Let's say I have a spark dataframe that includes the categorical columns (School, Type, Group)
------------------------------------------------------------
StudentID | School | Type | Group
------------------------------------------------------------
1 | ABC | Elementary | Music-Arts
2 | ABC | Elementary | Football
3 | DEF | Secondary | Basketball-Cricket
4 | DEF | Secondary | Cricket
------------------------------------------------------------
I need to add one more column to the dataframe as below:
--------------------------------------------------------------------------------------
StudentID | School | Type | Group | Combined Array
---------------------------------------------------------------------------------------
1 | ABC | Elementary | Music-Arts | ["School: ABC", "Type: Elementary", "Group: Music", "Group: Arts"]
2 | ABC | Elementary | Football | ["School: ABC", "Type: Elementary", "Group: Football"]
3 | DEF | Secondary | Basketball-Cricket | ["School: DEF", "Type: Secondary", "Group: Basketball", "Group: Cricket"]
4 | DEF | Secondary | Cricket | ["School: DEF", "Type: Secondary", "Group: Cricket"]
----------------------------------------------------------------------------------------
The extra column is combination of all categorical columns but includes a different processing on 'Group' column. The values of 'Group' column need to be split on '-'.
All the categorical columns including 'Group' are contained in a list. The 'Group' column is also input as a String as the column to be split on. The data-frame has other columns which are not used.
I am looking for the best performance solution.
If it's a simple array, it can be done with a single 'withColumn' transformation.

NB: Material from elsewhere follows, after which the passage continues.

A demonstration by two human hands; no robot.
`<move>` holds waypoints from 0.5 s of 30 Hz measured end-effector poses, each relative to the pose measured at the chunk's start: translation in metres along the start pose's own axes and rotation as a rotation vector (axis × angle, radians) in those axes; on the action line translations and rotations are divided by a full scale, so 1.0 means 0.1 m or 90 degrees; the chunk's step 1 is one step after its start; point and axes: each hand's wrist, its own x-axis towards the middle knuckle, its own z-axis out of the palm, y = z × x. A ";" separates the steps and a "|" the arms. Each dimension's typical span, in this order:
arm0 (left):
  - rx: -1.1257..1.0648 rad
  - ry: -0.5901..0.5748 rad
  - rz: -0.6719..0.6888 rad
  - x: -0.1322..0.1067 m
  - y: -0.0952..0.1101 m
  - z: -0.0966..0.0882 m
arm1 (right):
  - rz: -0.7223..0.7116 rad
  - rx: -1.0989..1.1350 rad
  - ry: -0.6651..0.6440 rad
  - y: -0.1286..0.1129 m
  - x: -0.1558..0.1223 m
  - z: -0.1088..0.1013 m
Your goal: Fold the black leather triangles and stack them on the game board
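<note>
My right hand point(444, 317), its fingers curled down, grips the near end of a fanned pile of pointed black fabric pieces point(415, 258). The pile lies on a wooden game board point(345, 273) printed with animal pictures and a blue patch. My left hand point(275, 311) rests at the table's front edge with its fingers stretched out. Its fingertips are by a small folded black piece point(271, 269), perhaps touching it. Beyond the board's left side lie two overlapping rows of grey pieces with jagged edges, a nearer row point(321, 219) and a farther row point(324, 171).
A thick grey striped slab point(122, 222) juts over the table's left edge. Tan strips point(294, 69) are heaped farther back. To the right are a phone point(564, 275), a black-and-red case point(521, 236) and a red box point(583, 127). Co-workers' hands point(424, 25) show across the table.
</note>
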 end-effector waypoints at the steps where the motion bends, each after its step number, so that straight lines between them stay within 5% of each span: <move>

val columns = List("School", "Type", "Group")
var df2 = df1.withColumn("CombinedArray", array(columns.map(df1(_)):_*))
However, here because of the additional processing in 'Group' column, the solution doesn't seem straightforward.
Using regex replacement to start of each field and to "-" in between:
val df1 = spark.read.option("header","true").csv(filePath)
val columns = List("School", "Type", "Group")
var df2 = df1.withColumn("CombinedArray", array(columns.map{
colName => regexp_replace(regexp_replace(df1(colName),"(^)",s"$colName: "),"(-)",s", $colName: ")
}:_*))